Most useful lesson: keep scenes short. Four to six seconds seems to be the sweet spot right now.

5. Edit Everything Together In CapCut

After generating the clips, I pulled everything into CapCut.

CapCut is good enough for:

  • trimming clips
  • arranging the sequence
  • adding cuts
  • adjusting pacing
  • adding music or sound effects
  • removing dead air
  • making the whole thing feel intentional, even when several parts were absolutely not intentional

The edit matters a lot. The rhythm needs help.

6. Add Sound Effects And Music

After the edit started to work visually, I added sound effects and music.

For that, I used Freesound.

7. Add Subtitles In Veed

Finally, I used Veed.io to add subtitles automatically.

Takeaways So Far

Use short scenes.

Create reference images before generating video.

Expect to regenerate.

Expect to pay more than you planned.

And maybe do more voice testing than I have done so far. Voice is still tricky. I should probably spend more time with ElevenLabs and see if that gives better control.

Costs And The Annoying Economics Of Experimenting

This gets expensive quickly.

At the moment, I pay for the Ultra plan on Higgsfield.ai. That is 129 USD per month and includes 3000 credits.

That sounds like a lot of credits until you start using them.

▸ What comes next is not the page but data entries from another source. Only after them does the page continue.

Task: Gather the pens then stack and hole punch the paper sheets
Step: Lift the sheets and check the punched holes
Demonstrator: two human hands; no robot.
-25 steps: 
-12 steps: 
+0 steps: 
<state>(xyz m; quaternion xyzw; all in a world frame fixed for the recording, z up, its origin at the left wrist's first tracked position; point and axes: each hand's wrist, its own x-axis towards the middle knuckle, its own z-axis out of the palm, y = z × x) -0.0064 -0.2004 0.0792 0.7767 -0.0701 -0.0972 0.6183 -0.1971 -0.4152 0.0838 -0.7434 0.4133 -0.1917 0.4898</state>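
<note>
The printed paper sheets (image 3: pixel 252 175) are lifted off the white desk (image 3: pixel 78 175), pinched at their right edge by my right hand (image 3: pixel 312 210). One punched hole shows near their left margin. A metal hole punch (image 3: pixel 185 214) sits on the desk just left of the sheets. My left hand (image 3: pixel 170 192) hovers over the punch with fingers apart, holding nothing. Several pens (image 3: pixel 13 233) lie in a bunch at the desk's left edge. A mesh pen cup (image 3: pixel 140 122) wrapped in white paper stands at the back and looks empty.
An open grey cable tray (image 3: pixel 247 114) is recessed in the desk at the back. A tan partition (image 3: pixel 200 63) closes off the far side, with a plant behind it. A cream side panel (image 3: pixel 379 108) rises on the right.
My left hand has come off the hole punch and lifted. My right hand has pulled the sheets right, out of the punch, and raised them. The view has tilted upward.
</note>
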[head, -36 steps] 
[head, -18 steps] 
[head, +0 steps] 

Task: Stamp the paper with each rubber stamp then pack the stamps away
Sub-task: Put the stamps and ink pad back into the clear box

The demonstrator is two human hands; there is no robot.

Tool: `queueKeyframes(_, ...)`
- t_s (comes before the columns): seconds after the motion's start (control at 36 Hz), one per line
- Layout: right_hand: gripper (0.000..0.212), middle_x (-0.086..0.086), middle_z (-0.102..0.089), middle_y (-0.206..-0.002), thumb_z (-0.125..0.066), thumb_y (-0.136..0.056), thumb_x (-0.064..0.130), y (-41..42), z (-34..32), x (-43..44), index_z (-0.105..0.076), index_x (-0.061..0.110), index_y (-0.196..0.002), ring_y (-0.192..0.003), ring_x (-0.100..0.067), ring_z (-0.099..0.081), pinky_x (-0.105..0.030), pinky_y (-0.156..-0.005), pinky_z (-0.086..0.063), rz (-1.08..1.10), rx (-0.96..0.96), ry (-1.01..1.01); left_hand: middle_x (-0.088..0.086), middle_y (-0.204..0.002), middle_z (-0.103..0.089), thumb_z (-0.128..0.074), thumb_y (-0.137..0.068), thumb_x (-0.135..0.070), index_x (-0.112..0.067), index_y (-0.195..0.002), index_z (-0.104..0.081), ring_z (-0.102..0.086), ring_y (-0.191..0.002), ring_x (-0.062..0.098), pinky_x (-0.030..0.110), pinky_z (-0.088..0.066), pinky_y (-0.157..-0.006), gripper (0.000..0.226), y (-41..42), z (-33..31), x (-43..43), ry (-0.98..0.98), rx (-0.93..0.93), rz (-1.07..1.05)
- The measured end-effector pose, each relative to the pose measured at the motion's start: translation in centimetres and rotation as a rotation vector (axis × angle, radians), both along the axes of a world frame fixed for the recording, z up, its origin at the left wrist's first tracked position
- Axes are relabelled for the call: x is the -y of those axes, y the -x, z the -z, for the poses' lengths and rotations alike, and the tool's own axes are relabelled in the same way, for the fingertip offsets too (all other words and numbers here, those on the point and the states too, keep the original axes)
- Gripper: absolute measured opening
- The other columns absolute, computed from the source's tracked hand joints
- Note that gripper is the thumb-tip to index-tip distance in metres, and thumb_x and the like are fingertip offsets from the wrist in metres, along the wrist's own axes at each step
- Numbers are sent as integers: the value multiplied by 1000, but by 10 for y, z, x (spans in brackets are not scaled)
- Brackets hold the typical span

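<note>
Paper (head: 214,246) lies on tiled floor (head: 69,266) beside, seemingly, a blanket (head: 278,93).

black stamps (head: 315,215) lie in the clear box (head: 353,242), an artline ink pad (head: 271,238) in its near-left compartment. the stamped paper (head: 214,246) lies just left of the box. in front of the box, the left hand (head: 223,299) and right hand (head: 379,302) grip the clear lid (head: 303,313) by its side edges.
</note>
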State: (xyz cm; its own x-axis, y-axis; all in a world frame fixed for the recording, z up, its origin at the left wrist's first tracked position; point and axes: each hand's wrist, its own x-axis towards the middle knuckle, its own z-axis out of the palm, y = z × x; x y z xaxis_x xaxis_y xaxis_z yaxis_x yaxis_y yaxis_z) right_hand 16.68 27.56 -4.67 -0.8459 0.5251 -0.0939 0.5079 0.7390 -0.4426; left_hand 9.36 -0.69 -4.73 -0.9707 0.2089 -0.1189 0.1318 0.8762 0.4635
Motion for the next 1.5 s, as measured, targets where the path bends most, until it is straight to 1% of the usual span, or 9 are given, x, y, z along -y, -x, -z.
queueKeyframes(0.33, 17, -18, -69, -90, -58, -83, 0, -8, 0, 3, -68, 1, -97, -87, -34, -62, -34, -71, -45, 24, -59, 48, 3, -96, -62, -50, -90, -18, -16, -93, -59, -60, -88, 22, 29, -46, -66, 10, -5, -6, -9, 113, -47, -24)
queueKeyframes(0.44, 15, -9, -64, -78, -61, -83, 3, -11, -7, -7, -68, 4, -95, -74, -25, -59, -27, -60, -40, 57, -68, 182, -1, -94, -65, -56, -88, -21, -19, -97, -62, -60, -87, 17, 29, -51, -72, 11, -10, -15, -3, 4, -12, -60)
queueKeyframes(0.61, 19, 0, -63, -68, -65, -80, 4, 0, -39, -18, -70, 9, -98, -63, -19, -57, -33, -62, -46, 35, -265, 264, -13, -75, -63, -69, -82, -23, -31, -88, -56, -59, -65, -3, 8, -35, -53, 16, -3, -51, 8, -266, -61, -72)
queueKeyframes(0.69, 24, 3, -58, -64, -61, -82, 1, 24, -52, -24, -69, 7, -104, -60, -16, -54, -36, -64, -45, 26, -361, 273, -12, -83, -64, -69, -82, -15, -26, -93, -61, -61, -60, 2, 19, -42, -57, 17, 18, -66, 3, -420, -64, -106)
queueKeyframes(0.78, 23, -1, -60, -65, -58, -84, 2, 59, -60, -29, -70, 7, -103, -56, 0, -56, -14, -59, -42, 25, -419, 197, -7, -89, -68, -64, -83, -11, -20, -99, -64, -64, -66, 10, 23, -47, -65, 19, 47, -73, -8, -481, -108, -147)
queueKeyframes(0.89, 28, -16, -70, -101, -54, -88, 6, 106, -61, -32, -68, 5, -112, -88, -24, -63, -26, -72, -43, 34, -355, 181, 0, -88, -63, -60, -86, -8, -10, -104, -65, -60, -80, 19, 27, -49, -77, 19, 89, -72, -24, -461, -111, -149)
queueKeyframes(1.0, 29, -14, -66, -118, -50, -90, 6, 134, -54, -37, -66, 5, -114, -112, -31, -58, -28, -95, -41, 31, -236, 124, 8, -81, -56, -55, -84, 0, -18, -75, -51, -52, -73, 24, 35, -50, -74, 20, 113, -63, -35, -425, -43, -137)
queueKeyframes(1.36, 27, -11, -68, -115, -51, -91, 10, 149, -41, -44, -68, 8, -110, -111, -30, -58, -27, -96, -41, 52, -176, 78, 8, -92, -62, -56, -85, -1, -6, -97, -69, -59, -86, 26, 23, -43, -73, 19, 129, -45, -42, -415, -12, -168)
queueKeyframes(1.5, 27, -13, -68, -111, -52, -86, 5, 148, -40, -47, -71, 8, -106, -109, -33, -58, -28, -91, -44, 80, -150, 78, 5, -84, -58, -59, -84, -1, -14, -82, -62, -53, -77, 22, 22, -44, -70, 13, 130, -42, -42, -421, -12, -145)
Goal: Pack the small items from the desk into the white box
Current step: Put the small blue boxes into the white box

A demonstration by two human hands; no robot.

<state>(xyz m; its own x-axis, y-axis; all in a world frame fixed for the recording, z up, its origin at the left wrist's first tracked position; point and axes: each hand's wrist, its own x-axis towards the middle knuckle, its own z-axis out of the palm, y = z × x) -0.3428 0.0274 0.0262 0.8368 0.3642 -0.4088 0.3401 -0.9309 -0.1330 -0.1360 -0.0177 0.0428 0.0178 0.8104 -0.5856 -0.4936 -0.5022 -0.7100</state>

With Seedance 2.0, the rough cost is:

  • 5s clip: 55 credits
  • 10s clip: 110 credits
  • 15s clip: 165 credits

In the beginning, I generated 15s clips because it felt efficient.

It was not efficient.

If you need to fix the smallest thing, you usually have to reprompt and rerun. Six failed 15s attempts and you have burned almost 1000 credits. That is a very fast way to turn curiosity into a spreadsheet.

And then there are top-ups. Higgsfield lets me top up 2000 credits at a time for 95 USD.

Final Thought

The weird thing about AI video is not that it replaces the whole process.

It does not.

You still need writing, direction, taste, timing, and editing skills, most of which I do not have. What I do have is enough patience to regenerate a scene until it behaves.